There is a springtime within my whole being, and as the winter is passing into recent memory, the goodness of new life is sinking in. But I also recognize its frailty. Just like the plants in my garden, my returning health requires solicitude and care. I should not trample it or even ignore it but give myself water and sunshine, so to speak, by continuing to eat well, get sleep, and praise God for the strength to go for walks.

The new life is not limited to my physical health, but I feel it in my soul as well. I do not want to lose what I have learned as I suffered with Christ in my illness. This Easter season, I am pulling away the dead leaves to find that little green shoots are growing. He has used the evil I bore for good. God has started new things in me, such as helping me grow in patience (something I badly need). He wants these shoots to grow up into beautiful flowers, to bear fruit into the world. If I am receptive to his tending hand, he will help me bring forth great spiritual fruit.

Jesus’ parable of the barren fig tree can be spiritually applied here:

A man had a fig tree planted in his vineyard; and he came seeking fruit on it and found none. And he said to the vinedresser, ‘Lo, these three years I have come seeking fruit on this fig tree, and I find none. Cut it down; why should it use up the ground?’ And he answered him, ‘Let it alone, sir, this year also, till I dig about it and put on manure. And if it bears fruit next year, well and good; but if not, you can cut it down.’ (Luke 13:6-9)

In this parable Jesus is referring to the three years of his ministry to the Israelites, God’s chosen people, but we can think about it in our own lives as well. We can bring to mind all the ways he has called us to bear fruit and we have let him down — missed opportunities and our own stubborn unwillingness to follow his will. Who among us is not like the barren fig tree?

Year after year, God looks at us and tends us like a gardener. This comes in different forms for all of us. We all have small and great sufferings to bear: the sleepless baby, the chronic illness, the death of a loved one, the loss of a relationship, the hurt of broken trust, the monotony of the everyday. Yet, these things are good for our souls if we are receptive to grace.
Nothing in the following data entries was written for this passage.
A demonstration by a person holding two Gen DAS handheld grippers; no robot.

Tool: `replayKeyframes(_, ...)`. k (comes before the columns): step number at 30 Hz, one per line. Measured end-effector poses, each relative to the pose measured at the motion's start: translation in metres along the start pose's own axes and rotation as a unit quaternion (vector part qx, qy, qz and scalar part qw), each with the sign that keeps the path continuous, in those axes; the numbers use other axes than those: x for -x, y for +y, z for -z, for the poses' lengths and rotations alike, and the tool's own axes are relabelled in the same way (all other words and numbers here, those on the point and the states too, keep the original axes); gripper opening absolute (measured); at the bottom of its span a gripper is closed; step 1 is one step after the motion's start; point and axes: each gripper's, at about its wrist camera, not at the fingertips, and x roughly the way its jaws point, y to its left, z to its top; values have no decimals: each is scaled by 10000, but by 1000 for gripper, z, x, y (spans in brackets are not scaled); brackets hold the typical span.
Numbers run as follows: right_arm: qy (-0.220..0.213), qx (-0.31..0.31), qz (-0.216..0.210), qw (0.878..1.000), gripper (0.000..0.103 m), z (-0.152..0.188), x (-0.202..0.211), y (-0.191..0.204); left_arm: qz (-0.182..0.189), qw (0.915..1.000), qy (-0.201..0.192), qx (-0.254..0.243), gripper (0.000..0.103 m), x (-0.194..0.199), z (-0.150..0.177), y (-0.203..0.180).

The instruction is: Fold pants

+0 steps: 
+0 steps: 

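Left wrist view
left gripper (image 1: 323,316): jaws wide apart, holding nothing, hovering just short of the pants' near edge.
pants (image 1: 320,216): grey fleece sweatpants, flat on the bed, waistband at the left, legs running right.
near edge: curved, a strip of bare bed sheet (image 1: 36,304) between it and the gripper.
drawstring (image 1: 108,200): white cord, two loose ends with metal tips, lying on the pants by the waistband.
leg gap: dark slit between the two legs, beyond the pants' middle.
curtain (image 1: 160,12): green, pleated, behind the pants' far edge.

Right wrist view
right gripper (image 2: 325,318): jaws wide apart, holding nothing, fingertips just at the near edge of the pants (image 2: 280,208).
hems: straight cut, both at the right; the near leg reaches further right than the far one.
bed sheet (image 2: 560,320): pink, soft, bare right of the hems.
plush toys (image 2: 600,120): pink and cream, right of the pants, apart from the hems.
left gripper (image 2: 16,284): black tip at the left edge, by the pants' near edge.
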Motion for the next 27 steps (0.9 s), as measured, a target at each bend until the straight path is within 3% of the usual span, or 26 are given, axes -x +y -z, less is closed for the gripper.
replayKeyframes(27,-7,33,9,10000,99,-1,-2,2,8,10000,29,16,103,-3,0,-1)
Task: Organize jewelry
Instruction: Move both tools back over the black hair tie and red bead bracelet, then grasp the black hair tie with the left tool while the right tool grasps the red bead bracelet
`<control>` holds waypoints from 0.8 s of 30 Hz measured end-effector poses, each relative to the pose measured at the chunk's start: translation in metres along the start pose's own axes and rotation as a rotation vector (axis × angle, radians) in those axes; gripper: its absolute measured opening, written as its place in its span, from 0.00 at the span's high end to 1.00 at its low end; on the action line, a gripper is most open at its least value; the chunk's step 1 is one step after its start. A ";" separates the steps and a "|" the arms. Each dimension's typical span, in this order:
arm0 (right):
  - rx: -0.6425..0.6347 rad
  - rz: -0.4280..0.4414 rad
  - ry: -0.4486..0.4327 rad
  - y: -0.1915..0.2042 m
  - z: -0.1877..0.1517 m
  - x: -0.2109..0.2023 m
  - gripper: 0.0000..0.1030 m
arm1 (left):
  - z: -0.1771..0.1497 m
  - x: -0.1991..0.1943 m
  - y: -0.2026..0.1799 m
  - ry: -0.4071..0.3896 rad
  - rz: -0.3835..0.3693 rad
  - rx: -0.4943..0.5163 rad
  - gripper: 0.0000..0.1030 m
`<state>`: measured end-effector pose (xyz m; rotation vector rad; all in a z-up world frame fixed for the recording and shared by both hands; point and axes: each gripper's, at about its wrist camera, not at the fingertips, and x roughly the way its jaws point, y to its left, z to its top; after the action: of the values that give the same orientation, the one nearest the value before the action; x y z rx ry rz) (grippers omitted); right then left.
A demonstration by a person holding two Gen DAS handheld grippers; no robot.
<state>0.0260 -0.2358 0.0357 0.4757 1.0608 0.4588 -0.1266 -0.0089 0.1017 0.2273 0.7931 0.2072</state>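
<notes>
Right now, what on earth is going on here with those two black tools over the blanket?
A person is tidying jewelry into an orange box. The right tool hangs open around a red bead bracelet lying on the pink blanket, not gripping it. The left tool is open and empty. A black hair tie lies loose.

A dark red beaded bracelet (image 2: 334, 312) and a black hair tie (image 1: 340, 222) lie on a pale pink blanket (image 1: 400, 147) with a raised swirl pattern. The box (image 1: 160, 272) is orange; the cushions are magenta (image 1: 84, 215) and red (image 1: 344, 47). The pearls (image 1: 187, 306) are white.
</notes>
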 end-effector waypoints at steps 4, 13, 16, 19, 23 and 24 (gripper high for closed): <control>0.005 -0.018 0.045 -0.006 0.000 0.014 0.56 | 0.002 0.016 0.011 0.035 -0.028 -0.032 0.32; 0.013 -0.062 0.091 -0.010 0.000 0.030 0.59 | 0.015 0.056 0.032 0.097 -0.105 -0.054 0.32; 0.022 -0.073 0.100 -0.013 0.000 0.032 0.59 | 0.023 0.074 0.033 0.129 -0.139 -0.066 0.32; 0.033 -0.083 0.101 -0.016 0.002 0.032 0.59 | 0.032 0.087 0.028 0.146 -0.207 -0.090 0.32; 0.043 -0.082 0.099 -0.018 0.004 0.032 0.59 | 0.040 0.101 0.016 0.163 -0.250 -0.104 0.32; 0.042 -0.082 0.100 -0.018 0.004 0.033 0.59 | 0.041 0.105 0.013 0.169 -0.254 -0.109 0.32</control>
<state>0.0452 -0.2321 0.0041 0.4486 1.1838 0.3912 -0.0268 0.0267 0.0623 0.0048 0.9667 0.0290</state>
St. Paul wrote about the growth we experience from suffering:

[W]e rejoice in our sufferings, knowing that suffering produces endurance, ‘and endurance produces character, and character produces hope, and hope does not disappoint us, because God's love has been poured into our hearts through the Holy Spirit which has been given to us.’ (Romans 5:3-5)

The sufferings we bear with hope and trust in God draw us closer to him than we could ever imagine. Through them God tills the ground of our souls and fertilize it with his Holy Spirit. His grace is the sunshine and water we need to grow if we only are receptive to it. He is the gardener bringing forth new life in us.